== What you will do ==
The response should contain all of the data below, reproduced exactly, and no pictures.

:: Data section ::

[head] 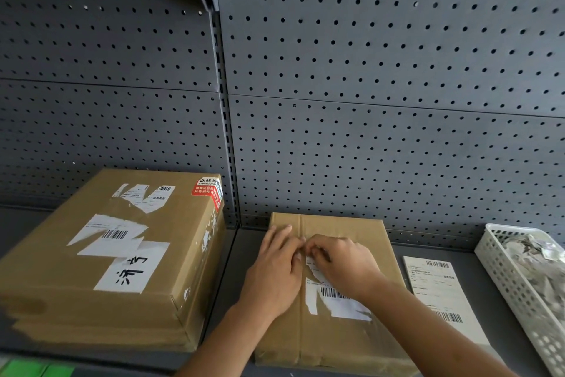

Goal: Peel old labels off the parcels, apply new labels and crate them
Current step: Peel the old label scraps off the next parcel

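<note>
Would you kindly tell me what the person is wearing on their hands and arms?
Nothing shows: the left hand and right hand are bare, without gloves, rings or a watch, and both forearms are bare, with no sleeve in view.

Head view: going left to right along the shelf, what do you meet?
Large parcel → small parcel bearing a torn old label → loose label sheet → white basket of paper scraps.
</note>
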Demonstrator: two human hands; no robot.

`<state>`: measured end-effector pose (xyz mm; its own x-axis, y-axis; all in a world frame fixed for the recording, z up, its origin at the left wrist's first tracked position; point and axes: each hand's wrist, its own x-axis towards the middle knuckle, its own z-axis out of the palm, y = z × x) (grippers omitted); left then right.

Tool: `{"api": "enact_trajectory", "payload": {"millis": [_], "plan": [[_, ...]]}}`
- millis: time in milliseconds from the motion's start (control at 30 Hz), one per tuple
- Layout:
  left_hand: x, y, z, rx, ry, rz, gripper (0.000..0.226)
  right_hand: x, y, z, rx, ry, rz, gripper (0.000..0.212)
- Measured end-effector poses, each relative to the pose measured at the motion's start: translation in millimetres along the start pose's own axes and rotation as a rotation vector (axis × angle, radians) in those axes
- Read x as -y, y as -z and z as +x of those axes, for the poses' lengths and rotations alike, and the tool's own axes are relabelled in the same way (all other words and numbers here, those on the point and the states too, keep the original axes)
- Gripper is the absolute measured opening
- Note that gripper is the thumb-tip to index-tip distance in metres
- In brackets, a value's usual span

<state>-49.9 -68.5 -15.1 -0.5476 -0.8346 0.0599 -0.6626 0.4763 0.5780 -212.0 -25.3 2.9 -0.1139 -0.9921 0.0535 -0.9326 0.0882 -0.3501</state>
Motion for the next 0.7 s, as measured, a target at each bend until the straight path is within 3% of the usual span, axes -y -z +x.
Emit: {"api": "enact_trajectory", "payload": {"millis": [533,700], "plan": [[0.6,-0.5,1.1,-0.011,-0.002,0.000,0.034,-7.1,0.5,-7.4,-0.098,0.034,0.166,0.015],[0.8,-0.3,0.3,-0.003,-0.001,-0.003,0.033,-7.7,-5.3,0.8,-0.132,0.164,0.034,0.017]]}}
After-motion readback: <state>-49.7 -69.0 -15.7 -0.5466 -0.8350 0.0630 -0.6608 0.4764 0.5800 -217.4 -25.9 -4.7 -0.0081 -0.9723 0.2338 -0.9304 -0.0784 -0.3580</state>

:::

== Solution to this task ==
[head] 

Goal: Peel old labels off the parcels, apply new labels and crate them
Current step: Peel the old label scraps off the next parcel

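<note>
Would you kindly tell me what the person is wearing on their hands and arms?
Nothing shows: the left hand and right hand are bare, without gloves, rings or a watch, and both forearms are bare, with no sleeve in view.

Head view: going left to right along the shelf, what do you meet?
Large parcel → small parcel bearing a torn old label → loose label sheet → white basket of paper scraps.
</note>
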Demonstrator: two human hands; no robot.

`<state>`: measured end-effector pose (xyz mm; its own x-axis, y-axis; all in a world frame fixed for the recording, z up, its origin at the left wrist's first tracked position; point and axes: each hand's wrist, its own x-axis towards the middle knuckle, its own z-axis out of the palm, y = z × x) (grippers omitted); left then right.

Tool: `{"api": "enact_trajectory", "payload": {"millis": [_], "plan": [[_, ...]]}}`
- millis: time in milliseconds from the motion's start (control at 30 Hz), one per tuple
- Layout:
  left_hand: x, y, z, rx, ry, rz, gripper (0.000..0.226)
  right_hand: x, y, z, rx, ry, rz, gripper (0.000..0.212)
- Measured end-effector poses, each relative to the pose measured at the motion's start: translation in millimetres along the start pose's own axes and rotation as a rotation vector (axis × angle, radians) in those axes
- Read x as -y, y as -z and z as +x of those axes, for the poses' lengths and rotations alike, and the tool's own axes are relabelled in the same way (all other words and numbers here, those on the point and the states too, keep the original axes)
- Gripper is the absolute measured opening
- Note that gripper is the thumb-tip to index-tip distance in metres
- In brackets, a value's usual span

<state>-49.9 -68.5 -15.1 -0.5476 -0.8346 0.0599 -0.6626 0.4763 0.5780 -212.0 -25.3 2.9 -0.1139 -0.9921 0.0535 -0.9326 0.0882 -0.3501</state>
Motion for the next 0.7 s, as measured, a target at each bend until the straight path is within 3% of the usual span, axes -y -z +x.
Emit: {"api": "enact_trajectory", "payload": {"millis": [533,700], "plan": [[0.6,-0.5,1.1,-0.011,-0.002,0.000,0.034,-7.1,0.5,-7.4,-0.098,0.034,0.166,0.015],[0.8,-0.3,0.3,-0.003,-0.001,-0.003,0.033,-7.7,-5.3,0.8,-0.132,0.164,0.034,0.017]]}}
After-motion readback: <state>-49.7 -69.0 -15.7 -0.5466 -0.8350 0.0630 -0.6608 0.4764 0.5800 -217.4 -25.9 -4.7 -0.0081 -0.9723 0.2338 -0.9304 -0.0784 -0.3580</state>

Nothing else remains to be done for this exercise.